EXERCISE AIM -
The pictures in the data below are to be omitted; all else must be duplicated exactly.

<<<<

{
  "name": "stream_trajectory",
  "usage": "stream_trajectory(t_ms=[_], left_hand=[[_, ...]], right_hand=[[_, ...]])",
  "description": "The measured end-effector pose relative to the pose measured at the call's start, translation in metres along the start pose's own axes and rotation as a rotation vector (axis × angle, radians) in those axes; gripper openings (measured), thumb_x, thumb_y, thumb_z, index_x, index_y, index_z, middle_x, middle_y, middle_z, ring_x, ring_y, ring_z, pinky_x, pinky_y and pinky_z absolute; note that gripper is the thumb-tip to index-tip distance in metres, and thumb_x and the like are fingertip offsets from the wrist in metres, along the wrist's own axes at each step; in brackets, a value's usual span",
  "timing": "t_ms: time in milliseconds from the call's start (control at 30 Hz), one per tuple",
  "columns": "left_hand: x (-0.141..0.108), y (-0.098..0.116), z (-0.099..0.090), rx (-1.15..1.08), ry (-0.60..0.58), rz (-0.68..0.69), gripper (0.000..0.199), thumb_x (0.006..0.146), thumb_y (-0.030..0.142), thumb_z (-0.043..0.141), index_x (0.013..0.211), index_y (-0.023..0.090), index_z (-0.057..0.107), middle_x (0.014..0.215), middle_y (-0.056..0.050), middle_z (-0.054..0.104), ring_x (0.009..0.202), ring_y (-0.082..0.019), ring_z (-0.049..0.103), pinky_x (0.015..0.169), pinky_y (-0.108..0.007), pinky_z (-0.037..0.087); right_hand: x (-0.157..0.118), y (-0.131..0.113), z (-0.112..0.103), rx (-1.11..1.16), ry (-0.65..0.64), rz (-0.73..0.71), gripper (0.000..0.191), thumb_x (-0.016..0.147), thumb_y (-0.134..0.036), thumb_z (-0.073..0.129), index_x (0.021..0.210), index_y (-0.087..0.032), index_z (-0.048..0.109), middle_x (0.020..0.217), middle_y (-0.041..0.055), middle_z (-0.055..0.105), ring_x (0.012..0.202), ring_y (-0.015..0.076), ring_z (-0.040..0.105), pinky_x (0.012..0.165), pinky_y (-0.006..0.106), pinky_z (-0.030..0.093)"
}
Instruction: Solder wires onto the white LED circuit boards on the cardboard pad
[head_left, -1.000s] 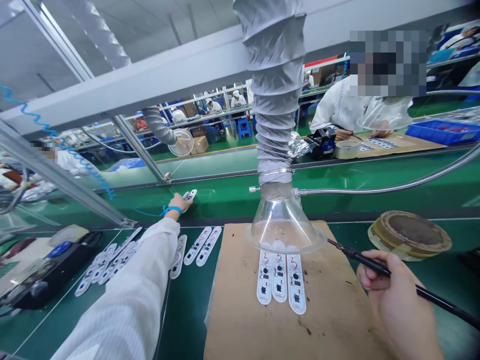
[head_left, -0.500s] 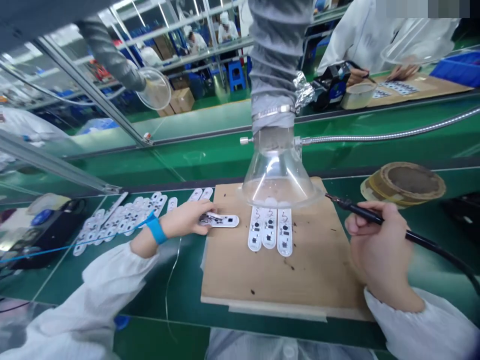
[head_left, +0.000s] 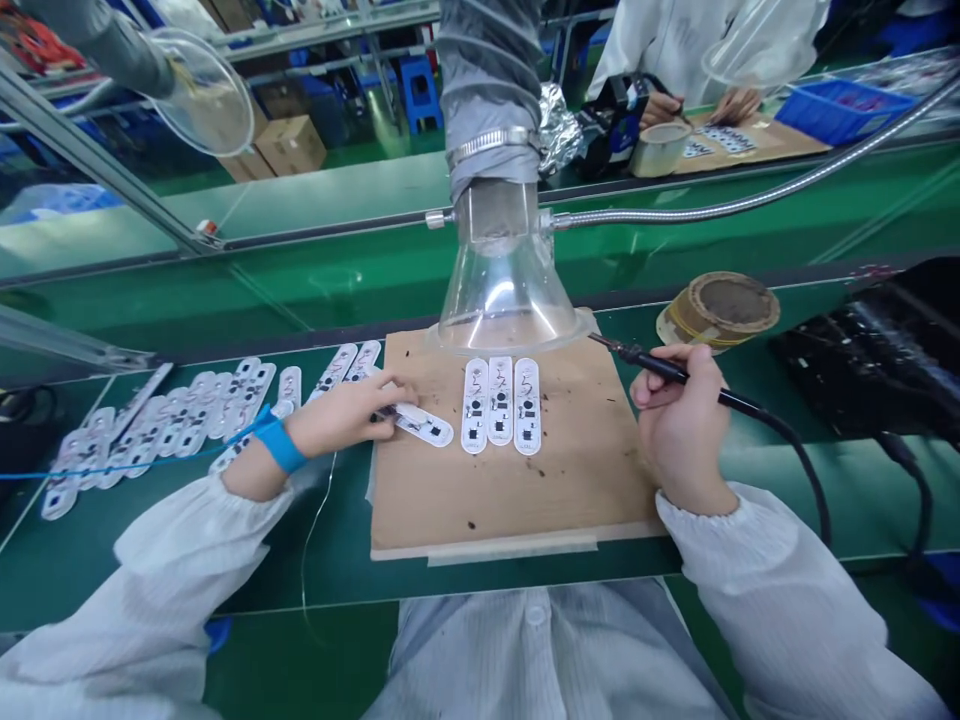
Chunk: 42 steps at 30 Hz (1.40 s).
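Note:
My left hand [head_left: 358, 408], with a blue wrist strap [head_left: 279, 442], is closed on one end of a white rounded circuit board [head_left: 425, 425]. The board's free end points right over the left edge of the cardboard sheet [head_left: 487, 515]. My right hand [head_left: 682, 420] grips a black soldering iron [head_left: 660, 364] like a pen, its tip toward the upper right corner of the cardboard. Between the hands, three similar boards lie side by side: a left one [head_left: 474, 408], a middle one [head_left: 500, 402] and a right one [head_left: 527, 408].
A clear fume hood [head_left: 510, 290] hangs low over the far side of the cardboard. More boards [head_left: 184, 405] lie in rows on the left. A round, taped container [head_left: 720, 310] and a black case [head_left: 877, 345] stand right. Across the bench, another person's hands [head_left: 735, 106] work.
The view has shifted, so most things sit further left and higher. The board in my left hand has turned, its free end now angled down toward me. My right hand keeps holding the soldering iron.

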<state>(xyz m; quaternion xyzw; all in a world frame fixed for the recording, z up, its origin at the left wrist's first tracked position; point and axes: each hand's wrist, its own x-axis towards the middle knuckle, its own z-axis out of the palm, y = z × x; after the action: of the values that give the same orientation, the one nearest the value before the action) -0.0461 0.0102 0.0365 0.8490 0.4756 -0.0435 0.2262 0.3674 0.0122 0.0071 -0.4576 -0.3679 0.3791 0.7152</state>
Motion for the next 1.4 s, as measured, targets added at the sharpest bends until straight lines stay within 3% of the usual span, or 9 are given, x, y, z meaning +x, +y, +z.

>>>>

RESULT OF THE TASK -
{
  "name": "stream_trajectory",
  "usage": "stream_trajectory(t_ms=[_], left_hand=[[_, ...]], right_hand=[[_, ...]])",
  "description": "The measured end-effector pose relative to the pose measured at the call's start, translation in metres along the start pose's own axes and rotation as a rotation vector (axis × angle, radians) in those axes; gripper openings (measured), thumb_x, thumb_y, thumb_z, index_x, index_y, index_z, middle_x, middle_y, middle_z, ring_x, ring_y, ring_z, pinky_x, pinky_y and pinky_z absolute; note that gripper is the thumb-tip to index-tip distance in metres, and thumb_x and the like are fingertip offsets from the wrist in metres, along the wrist's own axes at each step; in brackets, a value's usual span",
  "timing": "t_ms: time in milliseconds from the call's start (control at 30 Hz), one per tuple",
  "columns": "left_hand: x (-0.141..0.108), y (-0.098..0.116), z (-0.099..0.090), rx (-1.15..1.08), ry (-0.60..0.58), rz (-0.68..0.69), gripper (0.000..0.199), thumb_x (0.006..0.146), thumb_y (-0.030..0.142), thumb_z (-0.043..0.141), index_x (0.013..0.211), index_y (-0.023..0.090), index_z (-0.057..0.107), middle_x (0.014..0.215), middle_y (-0.056..0.050), middle_z (-0.054..0.104), ring_x (0.009..0.202), ring_y (-0.082..0.019), ring_z (-0.049..0.103), pinky_x (0.015..0.169), pinky_y (-0.108..0.007), pinky_z (-0.037..0.087); right_hand: x (-0.157..0.118), y (-0.131..0.113), z (-0.112..0.103), rx (-1.11..1.16), ry (-0.65..0.64), rz (-0.73..0.71), gripper (0.000..0.191), thumb_x (-0.016..0.147), thumb_y (-0.134..0.036), thumb_z (-0.073..0.129), index_x (0.021..0.210), index_y (-0.087..0.032), index_z (-0.048..0.109), middle_x (0.020..0.217), middle_y (-0.041..0.055), middle_z (-0.055..0.105), ring_x (0.012..0.202), ring_y (-0.015..0.076), ring_z (-0.040..0.105), pinky_x (0.012..0.165), pinky_y (-0.006..0.106), pinky_z (-0.030..0.093)"
}
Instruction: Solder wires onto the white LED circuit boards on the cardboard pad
[head_left, -1.000s] 
[head_left, -0.500s] 
[head_left, +0.000s] 
Chunk: 42 steps at 30 Hz (1.40 s).
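Note:
My left hand [head_left: 358, 408], with a blue wrist strap [head_left: 279, 442], is closed on one end of a white rounded circuit board [head_left: 425, 425]. The board's free end points right over the left edge of the cardboard sheet [head_left: 487, 515]. My right hand [head_left: 682, 420] grips a black soldering iron [head_left: 660, 364] like a pen, its tip toward the upper right corner of the cardboard. Between the hands, three similar boards lie side by side: a left one [head_left: 474, 408], a middle one [head_left: 500, 402] and a right one [head_left: 527, 408].
A clear fume hood [head_left: 510, 290] hangs low over the far side of the cardboard. More boards [head_left: 184, 405] lie in rows on the left. A round, taped container [head_left: 720, 310] and a black case [head_left: 877, 345] stand right. Across the bench, another person's hands [head_left: 735, 106] work.
The view has shifted, so most things sit further left and higher. The board in my left hand has turned, its free end now angled down toward me. My right hand keeps holding the soldering iron.
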
<state>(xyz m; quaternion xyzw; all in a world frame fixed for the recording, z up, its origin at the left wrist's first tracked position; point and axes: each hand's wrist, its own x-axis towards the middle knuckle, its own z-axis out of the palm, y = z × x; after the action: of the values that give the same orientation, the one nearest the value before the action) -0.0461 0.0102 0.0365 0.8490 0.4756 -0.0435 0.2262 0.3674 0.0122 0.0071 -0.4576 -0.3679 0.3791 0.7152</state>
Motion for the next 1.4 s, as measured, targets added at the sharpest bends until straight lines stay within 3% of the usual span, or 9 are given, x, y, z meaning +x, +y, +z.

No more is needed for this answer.